アメリカでは、国外の情報も国内の情報も得るのは難しい。

アメリカの大衆が頼りにしているニュース報道は、営利企業の手に握られており、
タイムワーナー社、ニューズ・コーポレーション社といった巨大メディア企業が伝えるニュースを決定している。

その結果、歪曲された情報と偏った情報になっています。

アメリカ人は、経済や環境問題よりも、有名人のスキャンダルやゴシップに詳しい。

これは、意図的な結果です。

巨大メディア企業は、人々の考えや想像力をコントロールしようとしています。

ロバータ・バスキン(元CBSのニュース主任特派員)

「 よくこう尋ねられました。『スポンサーの圧力を受けて、伝えられないニュースが
  あるんじゃないか』と。

  私はいつも、『そんな事は全くない』と答えていました。 」

ベトナム戦争の終結から20年後に、アメリカはベトナムに対する通商禁止を解除します。

CBSに居たバスキンは、安い労働力を求めてベトナムに進出した『ナイキ社』を取材しました。

バスキン

「 ナイキ社は、ベトナム工場でシューズを作っていましたが、何の責任も負っていません
  でした。

  工場はちらりと覗き見る事しかできず、中には入れませんでした。

  工場では、ベトナム人従業員が不当に働かされ、それはナイキが宣伝するイメージとは
  かけ離れていました。 」

ベトナム人従業員の労働実態に関するバスキンのリポートは、CBSニュースで全米に
流されました。

バスキン

「 CBSは出来に満足したし、電話が鳴りっぱなしになるほど反響がありました。

  アメリカのナイキ店の前でデモが行われるようになり、大学生を中心に不買運動が
  起こりました。 」

ナイキ社は、素早い対応をみせます。

当時の社長フィル・ナイトは、記者会見を開き、「劣悪な労働条件は一切ありません」と嘘をつきました。
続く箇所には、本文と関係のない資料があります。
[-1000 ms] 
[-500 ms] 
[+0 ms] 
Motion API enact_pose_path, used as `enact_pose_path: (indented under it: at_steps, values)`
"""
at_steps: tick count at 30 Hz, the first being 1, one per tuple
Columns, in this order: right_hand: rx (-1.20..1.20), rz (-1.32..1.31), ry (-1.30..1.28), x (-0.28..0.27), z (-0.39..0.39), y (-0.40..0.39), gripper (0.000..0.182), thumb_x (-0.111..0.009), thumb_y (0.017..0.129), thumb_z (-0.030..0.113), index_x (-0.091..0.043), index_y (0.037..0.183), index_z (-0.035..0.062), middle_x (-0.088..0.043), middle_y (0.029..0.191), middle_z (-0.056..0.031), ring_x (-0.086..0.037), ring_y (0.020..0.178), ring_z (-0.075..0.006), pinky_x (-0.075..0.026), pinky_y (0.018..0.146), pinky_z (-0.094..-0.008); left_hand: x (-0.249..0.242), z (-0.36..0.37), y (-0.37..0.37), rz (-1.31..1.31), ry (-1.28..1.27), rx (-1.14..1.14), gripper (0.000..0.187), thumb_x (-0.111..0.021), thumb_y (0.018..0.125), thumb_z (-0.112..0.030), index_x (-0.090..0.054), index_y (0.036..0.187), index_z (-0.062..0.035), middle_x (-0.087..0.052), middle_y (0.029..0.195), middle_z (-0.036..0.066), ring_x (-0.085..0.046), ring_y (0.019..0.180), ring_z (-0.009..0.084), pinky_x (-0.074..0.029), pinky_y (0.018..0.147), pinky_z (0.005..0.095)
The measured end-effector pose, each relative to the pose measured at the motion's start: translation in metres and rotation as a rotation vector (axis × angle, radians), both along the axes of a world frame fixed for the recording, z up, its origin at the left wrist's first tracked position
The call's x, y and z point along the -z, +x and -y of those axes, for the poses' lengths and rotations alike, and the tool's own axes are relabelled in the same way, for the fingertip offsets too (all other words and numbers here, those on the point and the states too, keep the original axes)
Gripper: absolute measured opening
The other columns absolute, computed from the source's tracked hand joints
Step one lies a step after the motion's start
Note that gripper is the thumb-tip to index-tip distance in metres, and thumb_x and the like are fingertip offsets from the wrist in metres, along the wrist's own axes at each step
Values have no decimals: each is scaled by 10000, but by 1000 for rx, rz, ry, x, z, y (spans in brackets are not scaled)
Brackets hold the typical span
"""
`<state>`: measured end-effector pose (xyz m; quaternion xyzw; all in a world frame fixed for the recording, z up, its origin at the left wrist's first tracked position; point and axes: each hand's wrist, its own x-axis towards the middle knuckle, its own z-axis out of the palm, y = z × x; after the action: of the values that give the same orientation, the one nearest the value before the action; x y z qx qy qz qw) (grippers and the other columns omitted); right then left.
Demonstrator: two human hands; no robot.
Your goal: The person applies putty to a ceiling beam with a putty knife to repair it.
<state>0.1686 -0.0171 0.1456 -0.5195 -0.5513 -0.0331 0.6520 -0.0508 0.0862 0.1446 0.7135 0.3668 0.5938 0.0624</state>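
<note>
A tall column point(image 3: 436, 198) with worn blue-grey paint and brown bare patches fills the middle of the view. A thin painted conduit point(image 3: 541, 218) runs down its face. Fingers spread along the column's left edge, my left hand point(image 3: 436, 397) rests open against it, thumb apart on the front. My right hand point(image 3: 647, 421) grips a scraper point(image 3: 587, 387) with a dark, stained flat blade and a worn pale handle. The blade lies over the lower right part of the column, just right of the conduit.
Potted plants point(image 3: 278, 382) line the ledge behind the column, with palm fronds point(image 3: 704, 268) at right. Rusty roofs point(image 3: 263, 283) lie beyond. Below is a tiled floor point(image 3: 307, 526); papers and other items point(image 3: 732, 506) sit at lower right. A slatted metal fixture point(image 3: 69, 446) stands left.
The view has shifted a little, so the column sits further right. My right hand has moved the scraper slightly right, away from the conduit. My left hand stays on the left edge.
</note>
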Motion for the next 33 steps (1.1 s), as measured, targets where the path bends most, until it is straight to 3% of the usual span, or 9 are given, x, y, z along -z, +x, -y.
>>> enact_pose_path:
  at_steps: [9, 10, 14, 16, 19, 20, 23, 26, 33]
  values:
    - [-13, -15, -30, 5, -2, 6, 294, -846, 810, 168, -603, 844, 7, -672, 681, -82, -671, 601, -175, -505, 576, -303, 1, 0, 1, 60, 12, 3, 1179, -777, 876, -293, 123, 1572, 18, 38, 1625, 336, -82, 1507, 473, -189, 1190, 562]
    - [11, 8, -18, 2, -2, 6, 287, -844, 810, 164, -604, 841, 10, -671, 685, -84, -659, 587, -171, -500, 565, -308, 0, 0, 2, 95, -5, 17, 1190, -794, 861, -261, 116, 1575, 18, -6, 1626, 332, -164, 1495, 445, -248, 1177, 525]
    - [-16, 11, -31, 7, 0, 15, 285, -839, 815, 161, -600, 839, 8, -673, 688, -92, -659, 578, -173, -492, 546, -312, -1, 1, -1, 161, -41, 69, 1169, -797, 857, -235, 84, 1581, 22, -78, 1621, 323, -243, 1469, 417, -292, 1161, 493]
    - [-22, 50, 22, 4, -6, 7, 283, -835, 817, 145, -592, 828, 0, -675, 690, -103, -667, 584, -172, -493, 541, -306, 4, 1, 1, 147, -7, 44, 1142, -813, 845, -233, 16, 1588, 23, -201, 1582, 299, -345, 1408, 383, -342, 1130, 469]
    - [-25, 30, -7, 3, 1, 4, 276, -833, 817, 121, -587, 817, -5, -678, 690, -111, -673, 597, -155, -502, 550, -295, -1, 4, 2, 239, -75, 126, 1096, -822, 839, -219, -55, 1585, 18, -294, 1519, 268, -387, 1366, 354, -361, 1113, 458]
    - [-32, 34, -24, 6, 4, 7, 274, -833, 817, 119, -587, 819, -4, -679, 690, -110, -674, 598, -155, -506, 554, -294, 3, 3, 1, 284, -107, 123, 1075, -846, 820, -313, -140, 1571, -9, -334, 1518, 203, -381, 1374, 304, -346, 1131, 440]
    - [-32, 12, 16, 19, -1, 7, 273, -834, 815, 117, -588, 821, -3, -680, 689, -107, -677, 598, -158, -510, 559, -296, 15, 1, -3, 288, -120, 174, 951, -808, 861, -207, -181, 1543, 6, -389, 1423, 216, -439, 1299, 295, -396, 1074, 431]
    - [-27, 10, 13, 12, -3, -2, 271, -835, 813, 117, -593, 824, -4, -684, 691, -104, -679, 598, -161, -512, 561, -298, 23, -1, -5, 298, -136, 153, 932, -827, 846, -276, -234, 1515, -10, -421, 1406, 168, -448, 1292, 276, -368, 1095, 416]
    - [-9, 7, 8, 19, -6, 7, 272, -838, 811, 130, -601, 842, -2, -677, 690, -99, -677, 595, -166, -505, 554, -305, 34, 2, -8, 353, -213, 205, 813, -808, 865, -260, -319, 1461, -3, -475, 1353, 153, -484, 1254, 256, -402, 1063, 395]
これを見たCBSは、バスキンに「リポートの第二弾を制作しろ」と命じます。

ところが。

新たなリポートを取りまとめた矢先に、バスキンは梯子を外されました。

バスキン

「 プロデューサーから、『新しいリポートはオンエアしない』と言われ、
  放送予定からも外されました。

  次の冬季オリンピックに向けて、ナイキ社とCBSの間で何らかの取引があったん
  です。 」

ブライアン・ヒーリー(元CBSのプロデューサー)

「 CBSは、オリンピックの放映権の獲得に、莫大なカネを投じていました。

  その投資を取り戻すために、多額のテレビ広告をしてくれるスポンサーが必要だった
  のです。」

バスキン
「 オリンピックが始まると、画面に出てくるCBSのリポーターは、みんなナイキの
  ジャケットを着ていました。 」

ヒーリー
「 カメラの前に立つ時は、必ずCBSとナイキのロゴが入っているそのジャケットを
  着なければなりませんでした。 」

バスキンは、リポーターのジャケットからナイキのロゴを外すように、CBSの上層部に嘆願しました。

バスキン

「 企業のロゴが入っているリポーターが伝えるニュースなんて、信用できますか?

  社長からはすぐに返事が来ました。『ロゴを取れとは、プロとしてのマナー違反だ』と
  言ってきました。

  つまり、『黙っていろ、ニュースの正当性に疑問を投げかけるとは何事だ』と云うわけ
  です。」

バスキンは、CBSの主任特派員から左遷されました。

ヒーリー 「あれは、見せしめのための降格でした。」

バスキン 「最終的には、私の方から契約の打ち切りを申し出ました。」

ジャーニーン・ジャクソン(メディア監視団体「FAIR」)

「 この事件は、メディアが利益を優先させた事による弊害の、典型的な例です。